* Your assignment *
An exact transcription of every entry is required. Images are not part of it.

* Study material *
------------------------------------

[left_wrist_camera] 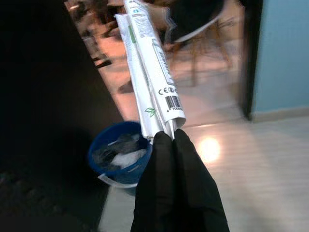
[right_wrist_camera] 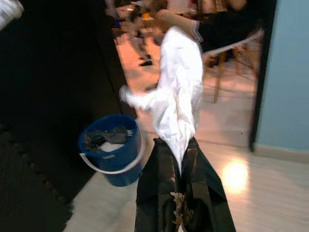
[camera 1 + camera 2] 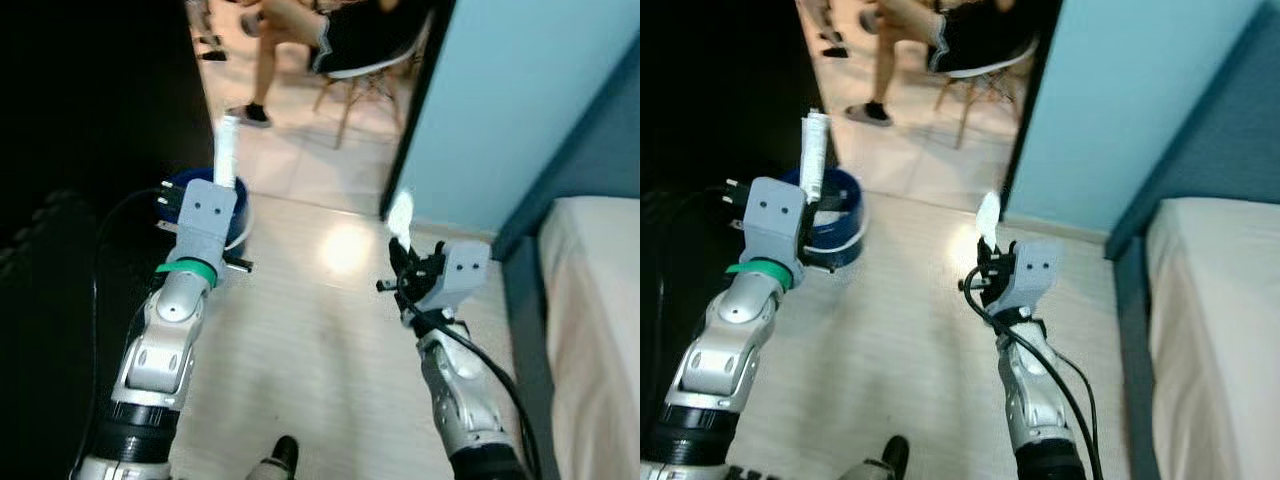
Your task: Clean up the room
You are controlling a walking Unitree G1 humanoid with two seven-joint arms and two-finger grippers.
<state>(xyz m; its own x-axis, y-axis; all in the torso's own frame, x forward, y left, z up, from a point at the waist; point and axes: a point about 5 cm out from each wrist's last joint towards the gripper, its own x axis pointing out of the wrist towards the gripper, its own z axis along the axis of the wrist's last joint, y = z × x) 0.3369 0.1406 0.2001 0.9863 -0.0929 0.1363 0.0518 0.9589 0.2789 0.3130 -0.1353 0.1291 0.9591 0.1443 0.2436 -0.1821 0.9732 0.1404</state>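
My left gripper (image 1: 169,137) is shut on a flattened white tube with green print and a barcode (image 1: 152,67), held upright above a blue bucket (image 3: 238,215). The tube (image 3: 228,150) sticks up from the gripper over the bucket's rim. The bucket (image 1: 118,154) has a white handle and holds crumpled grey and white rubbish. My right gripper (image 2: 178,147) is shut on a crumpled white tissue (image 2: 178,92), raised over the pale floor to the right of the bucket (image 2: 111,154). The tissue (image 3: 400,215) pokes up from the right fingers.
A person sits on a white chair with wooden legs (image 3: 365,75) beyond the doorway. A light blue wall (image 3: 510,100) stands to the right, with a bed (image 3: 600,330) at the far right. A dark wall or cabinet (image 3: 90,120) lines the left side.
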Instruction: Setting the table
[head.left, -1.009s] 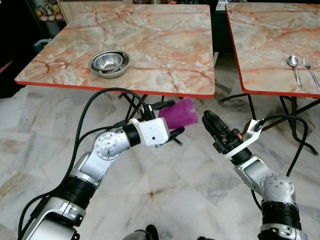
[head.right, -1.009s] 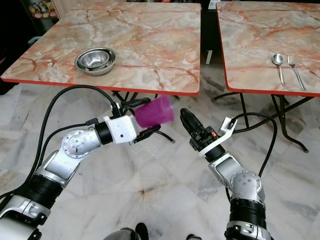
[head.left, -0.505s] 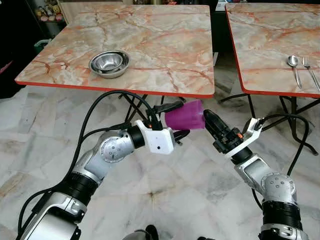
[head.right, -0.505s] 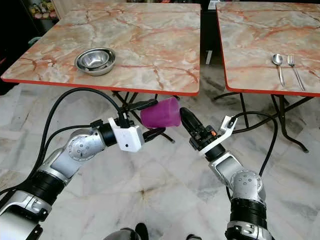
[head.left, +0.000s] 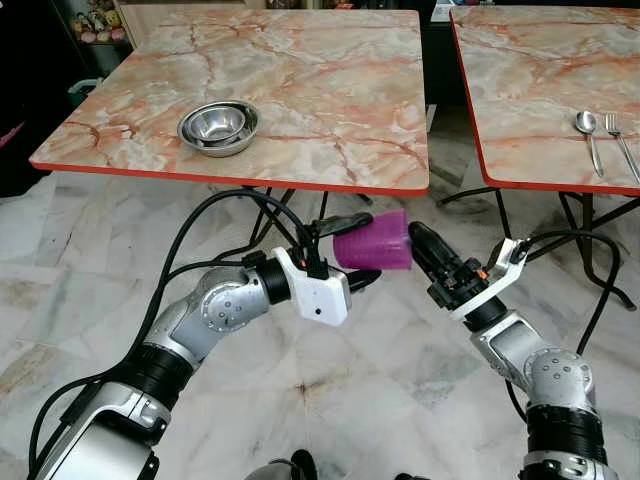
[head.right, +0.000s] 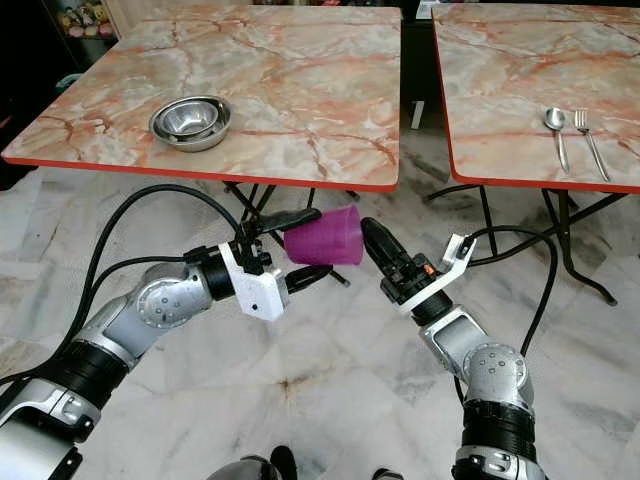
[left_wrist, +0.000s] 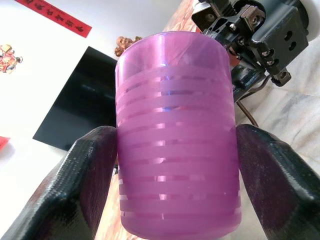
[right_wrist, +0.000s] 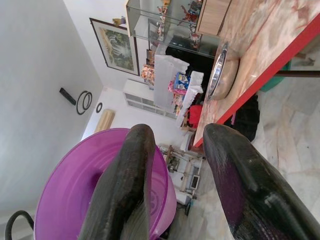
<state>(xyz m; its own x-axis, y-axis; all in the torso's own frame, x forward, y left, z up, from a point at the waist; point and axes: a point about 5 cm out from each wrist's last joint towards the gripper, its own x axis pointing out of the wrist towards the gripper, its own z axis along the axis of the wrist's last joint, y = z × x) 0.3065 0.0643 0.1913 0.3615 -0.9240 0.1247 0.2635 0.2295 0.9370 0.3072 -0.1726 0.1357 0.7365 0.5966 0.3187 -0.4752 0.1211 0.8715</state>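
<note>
Handover under way: purple cup (head.left: 375, 245), clamped sideways between left gripper (head.left: 345, 252) fingers, now swinging onto right gripper (head.left: 424, 243), fingertips slightly parted across its rim, below table (head.left: 300, 110) edge.

We see even, bright daylight across sharp head views; soft shadows pool beneath the table (head.left: 250, 90), while dark corners sit at ten o'clock.
</note>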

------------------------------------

* Response area *
[left_wrist_camera] 
[right_wrist_camera] 
[camera 1 + camera 2] 
Your task: Clean up the room
You are controlling a walking Unitree G1 humanoid with two seven-joint arms and two-finger grippers.
<state>(xyz m; its own x-axis, y-axis; all in the torso's own frame, x forward, y left, z up, from a point at the waist; point and axes: a point about 5 cm out from each wrist's last joint towards the gripper, its own x axis pointing out of the wrist towards the gripper, its own z axis along the axis of the wrist's last joint, y = z × x) 0.3369 0.1406 0.2001 0.9863 -0.0929 0.1363 0.0518 0.9589 0.2789 0.3130 -0.1353 0.1291 0.9591 0.1443 0.2436 -0.1821 0.9732 0.1404</state>
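My left gripper (image 1: 169,137) is shut on a flattened white tube with green print and a barcode (image 1: 152,67), held upright above a blue bucket (image 3: 238,215). The tube (image 3: 228,150) sticks up from the gripper over the bucket's rim. The bucket (image 1: 118,154) has a white handle and holds crumpled grey and white rubbish. My right gripper (image 2: 178,147) is shut on a crumpled white tissue (image 2: 178,92), raised over the pale floor to the right of the bucket (image 2: 111,154). The tissue (image 3: 400,215) pokes up from the right fingers.
A person sits on a white chair with wooden legs (image 3: 365,75) beyond the doorway. A light blue wall (image 3: 510,100) stands to the right, with a bed (image 3: 600,330) at the far right. A dark wall or cabinet (image 3: 90,120) lines the left side.
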Instruction: Setting the table
[head.left, -1.009s] 
[head.right, -1.009s] 
[head.left, -0.505s] 
[head.right, -0.505s] 
[head.left, +0.000s] 
[head.right, +0.000s] 
[left_wrist, +0.000s] 
[right_wrist, +0.000s] 
<state>(xyz m; its own x-axis, y-axis; all in the torso's own frame, x forward, y left, z up, from a point at the waist; point and axes: a point about 5 cm out from each wrist's last joint towards the gripper, its own x axis pointing out of the wrist towards the gripper, its own z axis along the axis of the wrist's last joint, y = z × x) 0.3065 0.0643 0.1913 0.3615 -0.9240 0.1247 0.2635 0.2295 0.9370 0.3072 -0.1726 0.1357 0.7365 0.5966 0.3187 -0.4752 0.1211 0.8715</state>
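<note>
Handover under way: purple cup (head.left: 375, 245), clamped sideways between left gripper (head.left: 345, 252) fingers, now swinging onto right gripper (head.left: 424, 243), fingertips slightly parted across its rim, below table (head.left: 300, 110) edge.

We see even, bright daylight across sharp head views; soft shadows pool beneath the table (head.left: 250, 90), while dark corners sit at ten o'clock.
</note>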

No more output is required for this exercise.